# Exercise
A faithful copy of the listing below is required.

# Collected data
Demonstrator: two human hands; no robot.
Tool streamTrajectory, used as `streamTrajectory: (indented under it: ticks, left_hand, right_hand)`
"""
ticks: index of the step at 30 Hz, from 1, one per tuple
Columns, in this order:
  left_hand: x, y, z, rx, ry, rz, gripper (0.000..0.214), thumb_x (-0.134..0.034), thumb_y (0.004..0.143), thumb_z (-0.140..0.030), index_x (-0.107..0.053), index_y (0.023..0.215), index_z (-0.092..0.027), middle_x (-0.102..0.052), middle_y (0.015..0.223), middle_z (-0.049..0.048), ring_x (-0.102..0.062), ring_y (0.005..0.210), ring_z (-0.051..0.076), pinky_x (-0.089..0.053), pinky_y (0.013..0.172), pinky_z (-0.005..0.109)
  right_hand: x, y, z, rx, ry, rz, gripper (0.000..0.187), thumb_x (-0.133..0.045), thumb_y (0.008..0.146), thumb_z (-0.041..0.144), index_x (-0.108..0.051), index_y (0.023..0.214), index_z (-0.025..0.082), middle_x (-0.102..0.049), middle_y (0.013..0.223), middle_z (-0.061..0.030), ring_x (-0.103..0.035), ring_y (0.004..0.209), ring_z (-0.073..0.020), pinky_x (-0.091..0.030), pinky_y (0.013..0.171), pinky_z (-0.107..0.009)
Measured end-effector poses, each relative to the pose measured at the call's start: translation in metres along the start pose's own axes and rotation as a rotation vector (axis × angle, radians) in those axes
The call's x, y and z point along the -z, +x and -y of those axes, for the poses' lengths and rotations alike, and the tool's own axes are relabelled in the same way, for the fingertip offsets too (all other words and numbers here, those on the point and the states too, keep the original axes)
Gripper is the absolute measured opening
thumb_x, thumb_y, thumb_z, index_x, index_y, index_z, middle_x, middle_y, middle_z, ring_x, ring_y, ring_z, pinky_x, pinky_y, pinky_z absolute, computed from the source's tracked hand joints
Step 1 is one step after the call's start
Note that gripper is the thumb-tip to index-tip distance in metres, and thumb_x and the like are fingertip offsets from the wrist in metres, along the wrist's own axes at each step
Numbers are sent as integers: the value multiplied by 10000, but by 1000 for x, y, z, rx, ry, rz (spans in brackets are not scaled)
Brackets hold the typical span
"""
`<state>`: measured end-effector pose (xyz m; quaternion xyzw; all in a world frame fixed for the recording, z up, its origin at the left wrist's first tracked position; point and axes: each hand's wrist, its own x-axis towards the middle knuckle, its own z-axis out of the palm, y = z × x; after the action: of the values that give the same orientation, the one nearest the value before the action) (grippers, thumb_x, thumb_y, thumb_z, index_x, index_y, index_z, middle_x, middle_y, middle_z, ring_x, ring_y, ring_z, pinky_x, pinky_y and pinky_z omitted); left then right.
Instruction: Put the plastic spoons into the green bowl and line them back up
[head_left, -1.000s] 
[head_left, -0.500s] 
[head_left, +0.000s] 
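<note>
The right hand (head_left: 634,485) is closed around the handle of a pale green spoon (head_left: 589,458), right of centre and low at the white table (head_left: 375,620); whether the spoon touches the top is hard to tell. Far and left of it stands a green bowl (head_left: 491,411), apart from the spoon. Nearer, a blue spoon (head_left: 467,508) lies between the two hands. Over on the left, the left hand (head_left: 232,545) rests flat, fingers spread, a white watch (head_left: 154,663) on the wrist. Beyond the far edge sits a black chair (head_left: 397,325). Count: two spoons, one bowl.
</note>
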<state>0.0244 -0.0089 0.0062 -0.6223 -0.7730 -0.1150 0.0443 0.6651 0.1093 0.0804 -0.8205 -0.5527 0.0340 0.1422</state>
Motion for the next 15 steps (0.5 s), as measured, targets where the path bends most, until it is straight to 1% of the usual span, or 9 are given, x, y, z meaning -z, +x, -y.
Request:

# Answer to this exercise
Demonstrator: two human hands; no robot.
Tool streamTrajectory, used as `streamTrajectory: (indented under it: ticks, left_hand, right_hand)`
"""
ticks: index of the step at 30 Hz, from 1, one per tuple
Columns, in this order:
  left_hand: x, y, z, rx, ry, rz, gripper (0.000..0.214), thumb_x (-0.134..0.034), thumb_y (0.004..0.143), thumb_z (-0.140..0.030), index_x (-0.107..0.053), index_y (0.023..0.215), index_z (-0.092..0.027), middle_x (-0.102..0.052), middle_y (0.015..0.223), middle_z (-0.049..0.048), ring_x (-0.102..0.062), ring_y (0.005..0.210), ring_z (-0.051..0.076), pinky_x (-0.089..0.053), pinky_y (0.013..0.172), pinky_z (-0.005..0.109)
  right_hand: x, y, z, rx, ry, rz, gripper (0.000..0.187), thumb_x (-0.133..0.045), thumb_y (0.008..0.146), thumb_z (-0.041..0.144), index_x (-0.108..0.051), index_y (0.023..0.214), index_z (-0.025..0.082), middle_x (-0.102..0.049), middle_y (0.013..0.223), middle_z (-0.061..0.030), ring_x (-0.103..0.035), ring_y (0.004..0.209), ring_z (-0.073..0.020), pinky_x (-0.091..0.030), pinky_y (0.013..0.171), pinky_z (-0.107..0.009)
Measured end-effector poses, each relative to the pose measured at the call's start: translation in metres along the start pose's own axes and rotation as a rotation vector (axis × angle, radians) in those axes
The call's x, y and z point along the -z, +x and -y of those axes, for the poses' lengths and rotations alike, and the tool's own axes are relabelled in the same way, for the fingertip offsets too (all other words and numbers here, those on the point and the states too, keep the original axes)
Gripper is the absolute measured opening
thumb_x, thumb_y, thumb_z, index_x, index_y, index_z, middle_x, middle_y, middle_z, ring_x, ring_y, ring_z, pinky_x, pinky_y, pinky_z absolute, computed from the source's tracked hand joints
Step 1 is one step after the call's start
Note that gripper is the thumb-tip to index-tip distance in metres, and thumb_x and the like are fingertip offsets from the wrist in metres, along the wrist's own axes at each step
Numbers are sent as integers: the value multiplied by 10000, but by 1000 for x, y, z, rx, ry, rz (spans in brackets are not scaled)
Brackets hold the typical span
"""
`<state>`: measured end-effector pose (xyz m; quaternion xyzw; all in a world frame fixed for the recording, z up, its origin at the left wrist's first tracked position; point and axes: each hand's wrist, its own x-axis towards the middle knuckle, its own z-axis out of the palm, y = z × x; after the action: of the values that give the same orientation, the one nearest the value before the action) (grippers, thumb_x, thumb_y, thumb_z, index_x, index_y, index_z, middle_x, middle_y, middle_z, ring_x, ring_y, ring_z, pinky_x, pinky_y and pinky_z omitted); left then right.
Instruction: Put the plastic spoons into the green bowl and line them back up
[head_left, -1.000s] 
[head_left, -0.500s] 
[head_left, +0.000s] 
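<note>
The right hand (head_left: 634,485) is closed around the handle of a pale green spoon (head_left: 589,458), right of centre and low at the white table (head_left: 375,620); whether the spoon touches the top is hard to tell. Far and left of it stands a green bowl (head_left: 491,411), apart from the spoon. Nearer, a blue spoon (head_left: 467,508) lies between the two hands. Over on the left, the left hand (head_left: 232,545) rests flat, fingers spread, a white watch (head_left: 154,663) on the wrist. Beyond the far edge sits a black chair (head_left: 397,325). Count: two spoons, one bowl.
</note>
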<state>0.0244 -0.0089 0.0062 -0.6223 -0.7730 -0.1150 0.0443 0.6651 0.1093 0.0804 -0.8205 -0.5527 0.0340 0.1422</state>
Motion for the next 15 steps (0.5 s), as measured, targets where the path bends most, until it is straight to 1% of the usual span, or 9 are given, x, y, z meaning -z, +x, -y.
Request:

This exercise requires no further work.